:: COLLECTED DATA

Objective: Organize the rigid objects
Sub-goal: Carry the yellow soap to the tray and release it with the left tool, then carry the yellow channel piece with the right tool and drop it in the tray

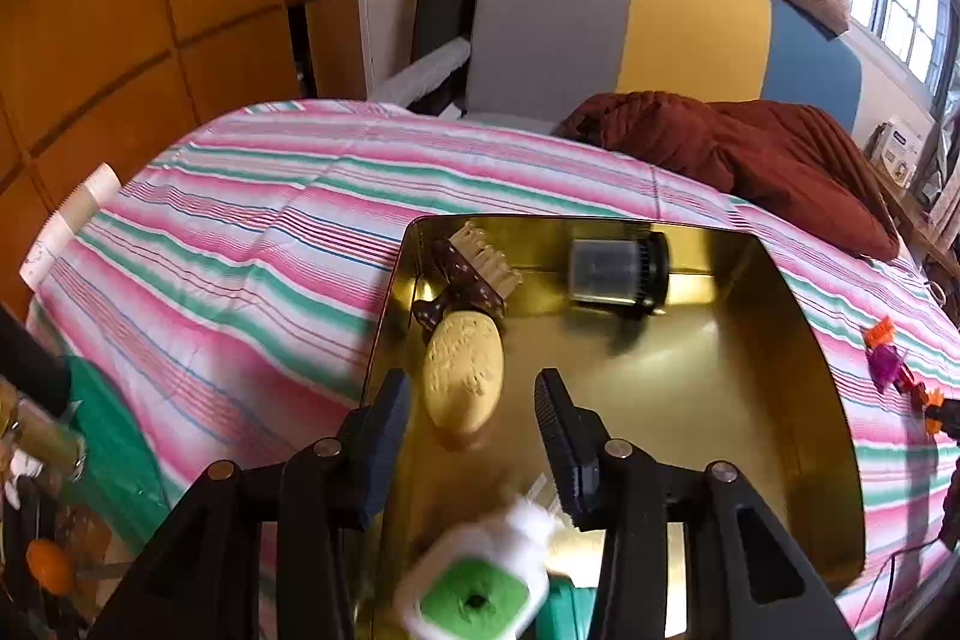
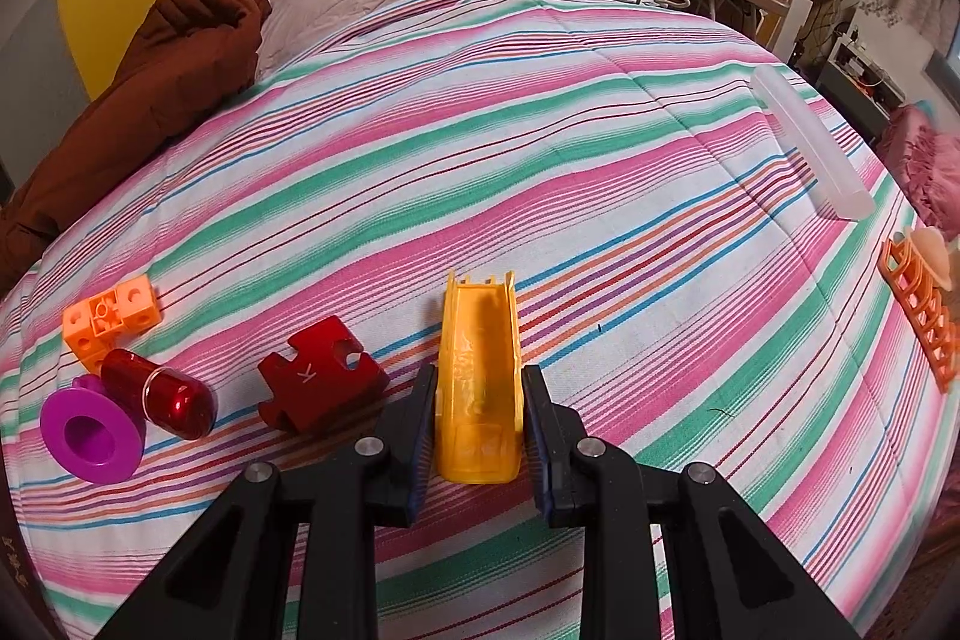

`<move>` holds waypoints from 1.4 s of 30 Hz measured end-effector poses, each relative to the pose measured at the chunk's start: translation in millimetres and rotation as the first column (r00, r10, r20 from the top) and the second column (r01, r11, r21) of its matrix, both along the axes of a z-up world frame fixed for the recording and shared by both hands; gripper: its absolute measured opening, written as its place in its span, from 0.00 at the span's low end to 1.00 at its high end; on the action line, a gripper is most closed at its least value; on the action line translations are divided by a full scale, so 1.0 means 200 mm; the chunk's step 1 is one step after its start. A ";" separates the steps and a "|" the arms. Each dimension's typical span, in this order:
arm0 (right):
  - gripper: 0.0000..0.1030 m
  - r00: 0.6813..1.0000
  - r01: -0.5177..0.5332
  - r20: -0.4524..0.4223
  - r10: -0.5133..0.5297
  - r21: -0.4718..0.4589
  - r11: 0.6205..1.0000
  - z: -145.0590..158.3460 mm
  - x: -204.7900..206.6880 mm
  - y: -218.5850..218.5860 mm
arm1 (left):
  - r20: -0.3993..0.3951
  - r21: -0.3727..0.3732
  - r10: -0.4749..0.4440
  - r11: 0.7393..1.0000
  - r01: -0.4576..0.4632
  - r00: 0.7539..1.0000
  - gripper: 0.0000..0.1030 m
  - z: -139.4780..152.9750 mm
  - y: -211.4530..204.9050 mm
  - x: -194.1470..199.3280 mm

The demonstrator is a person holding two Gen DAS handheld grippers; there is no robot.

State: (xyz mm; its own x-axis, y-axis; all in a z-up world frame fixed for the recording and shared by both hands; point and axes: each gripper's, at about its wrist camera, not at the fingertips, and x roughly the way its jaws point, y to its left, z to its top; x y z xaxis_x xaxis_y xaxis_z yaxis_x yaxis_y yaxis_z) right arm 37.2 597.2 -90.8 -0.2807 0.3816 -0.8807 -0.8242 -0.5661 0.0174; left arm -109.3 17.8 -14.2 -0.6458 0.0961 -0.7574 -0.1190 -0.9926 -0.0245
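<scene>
In the left wrist view my left gripper (image 1: 474,388) is open over a gold tray (image 1: 798,388) on the striped bed. The tray holds a tan oval piece (image 1: 462,376), a brown and cream comb-like piece (image 1: 474,274) and a dark cylinder (image 1: 618,274). A white bottle with a green cap (image 1: 480,580), blurred, is just below the fingers. In the right wrist view my right gripper (image 2: 477,400) is shut on a yellow toy slide (image 2: 478,388). A red block marked K (image 2: 321,382), a red capsule (image 2: 159,394), a purple flanged piece (image 2: 90,436) and an orange block (image 2: 111,313) lie to its left.
A clear tube (image 2: 810,148) and an orange ladder piece (image 2: 921,316) lie at the right of the bed. A brown quilt (image 2: 162,70) is bunched at the headboard. Small orange and purple toys (image 1: 894,364) lie right of the tray. A white tube (image 1: 72,220) rests at the bed's left edge.
</scene>
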 end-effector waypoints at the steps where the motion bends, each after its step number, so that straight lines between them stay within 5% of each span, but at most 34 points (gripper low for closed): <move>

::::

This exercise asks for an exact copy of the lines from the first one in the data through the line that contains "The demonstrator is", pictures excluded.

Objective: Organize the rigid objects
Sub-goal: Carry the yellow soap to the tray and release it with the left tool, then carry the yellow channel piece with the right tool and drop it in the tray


`<move>` holds waypoints from 1.4 s of 30 Hz measured end-effector poses, each relative to the pose measured at the chunk's start: translation in millimetres and rotation as the first column (r00, r10, r20 from the top) and the second column (r01, r11, r21) of its matrix, both along the axes of a z-up world frame fixed for the recording and shared by both hands; gripper: its absolute measured opening, written as its place in its span, from 0.00 at the span's low end to 1.00 at its high end; on the action line, a gripper is most closed at its least value; on the action line translations are divided by a full scale, so 1.0 means 200 mm; the chunk's step 1 is one step after its start. A ";" separates the steps and a "|" the arms. Each dimension's typical span, in this order:
arm0 (right):
  - gripper: 0.0000..0.1030 m
  - r00: 0.6813..1.0000
  - r01: -0.5177..0.5332
  - r20: -0.4524..0.4223
  - r10: -0.5133..0.5297
  - r21: -0.4718..0.4589
  - r11: 0.6205..1.0000
  - z: -145.0590..158.3460 mm
  - x: -204.7900..206.6880 mm
  - y: -218.5850..218.5860 mm
arm1 (left):
  - r20: -0.3993..0.3951
  - r21: -0.3727..0.3732
  - r10: -0.4749..0.4440
  - r11: 0.7393..1.0000
  - r01: -0.4576..0.4632
  - r00: 0.7539..1.0000
  - gripper: 0.0000..0.1030 m
  - z: -139.4780..152.9750 mm
  - y: -211.4530..204.9050 mm
  - x: -194.1470..199.3280 mm

The demonstrator is a person holding two Gen DAS handheld grippers; there is no robot.

That is the complete output.